Social anxiety perhaps. See above on confidence differentials.

EG: conditioning for jiu jitsu or wrestling != conditioning from running long
distance (give it try :D, you'll die in exhaustion in 2-3 minutes)

 _Smart kids usually come from smart families._ ? Social pressure from family
to date someone "on the level" of themselves? Why would you care if you are
enjoying your time together? This is a personal problem, not your partners.

 _1) Smart people spent more time on achievements than on relationships when
growing up._

Social anxiety / awkward in social dynamics for "neglecting" the experiences
of such (does not have to be college oriented.)
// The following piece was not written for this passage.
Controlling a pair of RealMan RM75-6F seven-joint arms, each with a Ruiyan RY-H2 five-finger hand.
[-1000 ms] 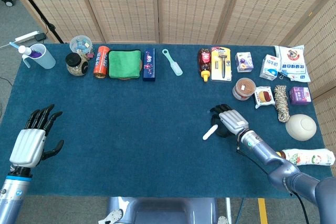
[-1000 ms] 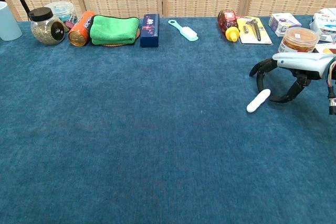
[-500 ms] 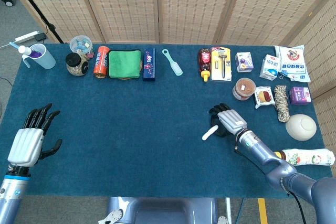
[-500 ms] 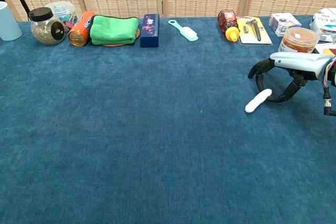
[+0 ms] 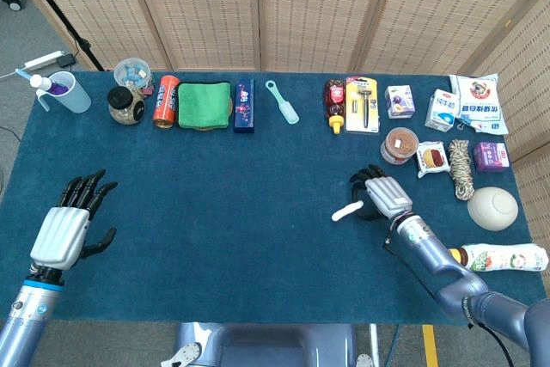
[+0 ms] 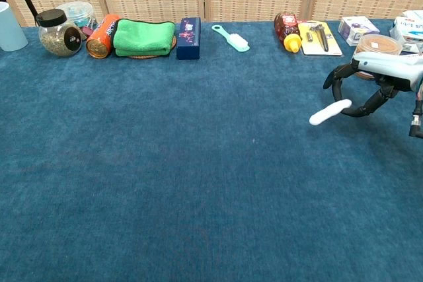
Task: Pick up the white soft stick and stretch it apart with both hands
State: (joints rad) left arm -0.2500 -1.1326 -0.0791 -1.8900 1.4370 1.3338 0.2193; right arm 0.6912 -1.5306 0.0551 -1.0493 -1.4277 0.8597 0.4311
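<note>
The white soft stick (image 5: 348, 210) (image 6: 330, 112) hangs a little above the blue table, right of centre. My right hand (image 5: 380, 194) (image 6: 370, 80) pinches its right end between thumb and fingers, so the stick points out to the left. My left hand (image 5: 65, 228) hovers over the table's front left with its fingers spread and nothing in them; the chest view does not show it.
Along the back edge stand a jar (image 6: 58, 33), an orange can (image 6: 102, 35), a green cloth (image 6: 143, 37), a blue box (image 6: 189, 38), a teal brush (image 6: 230, 37) and a sauce bottle (image 6: 286, 29). Cartons, a tub (image 5: 399, 144), rope (image 5: 461, 168), a bowl (image 5: 492, 208) and a bottle (image 5: 505, 258) crowd the right.
The right hand has closed on the stick's right end and lifted it off the table. My left hand has moved a little forward and to the right.
</note>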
 _So it only makes sense that in the romantic arena, it should work the same
way. Right? The more stuff I do, the more accomplishments and awards I have,
the more girls (or boys) will like me. Right? Please say I’m right, because
I’ve spent a LOT of time and energy accumulating this mental jewelry, and I’m
going to be really bummed if you tell me it’s not going to get me laid._

Confidence and a sense of self, with varied interest is attractive. To
everyone (even outside of sexual relationships, meaning, interesting social
groups.)

 _2) Smart people feel that they’re entitled to love because of their
achievements._

Anger develops this way from many men, leading to vicious cycle of being a
bore, or creep :)

 _Part of the issue is this: when all of your personal energy is concentrated
in the head, it never gets a chance to trickle down to the heart, or, god
forbid, the groin. By virtue of being born of the union of male and female,
yang and yin, you are a sexual being. Deal with it. Now do what you need to do
to perpetuate the race already. Use what mama amoeba gave you._

I think another point in the article to stop over analyzing and just "do."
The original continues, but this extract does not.